Data section:

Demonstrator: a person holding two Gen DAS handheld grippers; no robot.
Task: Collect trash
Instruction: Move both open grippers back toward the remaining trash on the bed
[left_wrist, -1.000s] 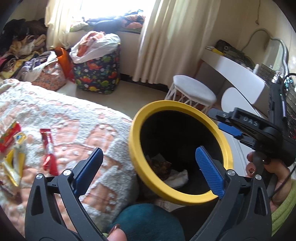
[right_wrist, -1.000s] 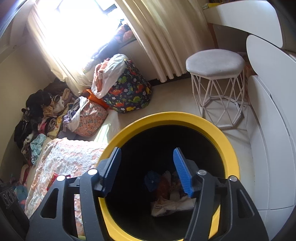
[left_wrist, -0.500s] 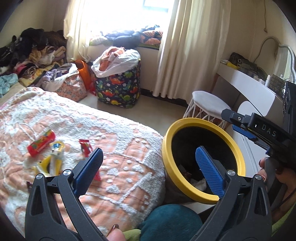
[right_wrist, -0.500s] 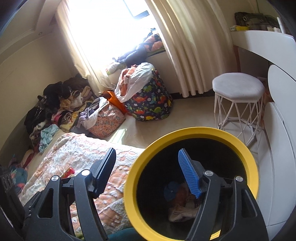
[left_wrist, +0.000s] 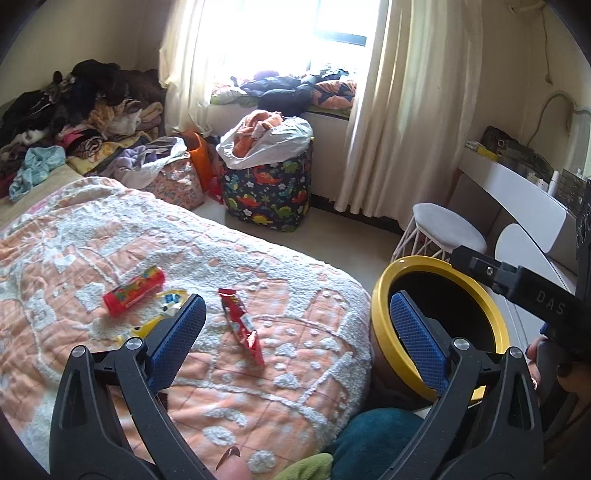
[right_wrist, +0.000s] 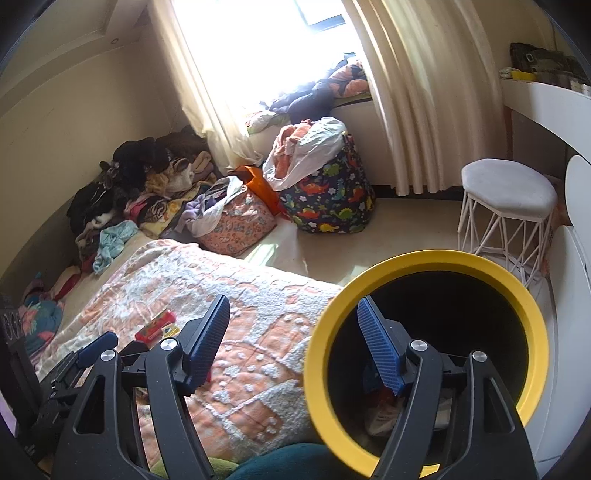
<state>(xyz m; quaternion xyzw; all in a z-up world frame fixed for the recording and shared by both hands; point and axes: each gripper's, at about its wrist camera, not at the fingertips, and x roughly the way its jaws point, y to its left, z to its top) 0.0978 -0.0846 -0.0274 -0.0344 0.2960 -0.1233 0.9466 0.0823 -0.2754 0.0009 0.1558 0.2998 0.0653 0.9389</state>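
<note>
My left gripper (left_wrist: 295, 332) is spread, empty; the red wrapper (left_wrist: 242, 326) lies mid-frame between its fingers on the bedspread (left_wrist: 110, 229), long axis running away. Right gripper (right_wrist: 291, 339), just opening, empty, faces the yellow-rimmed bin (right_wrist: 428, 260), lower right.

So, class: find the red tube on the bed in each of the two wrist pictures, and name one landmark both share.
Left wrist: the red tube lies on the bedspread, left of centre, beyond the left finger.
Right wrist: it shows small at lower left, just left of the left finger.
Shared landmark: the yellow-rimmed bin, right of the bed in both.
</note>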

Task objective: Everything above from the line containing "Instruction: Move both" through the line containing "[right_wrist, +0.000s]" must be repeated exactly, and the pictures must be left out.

Completed task:
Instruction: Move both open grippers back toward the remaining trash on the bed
[left_wrist, -1.000s] 
[right_wrist, -1.000s] 
[left_wrist, -0.500s] 
[right_wrist, -0.500s] 
[left_wrist, +0.000s] 
[right_wrist, +0.000s] 

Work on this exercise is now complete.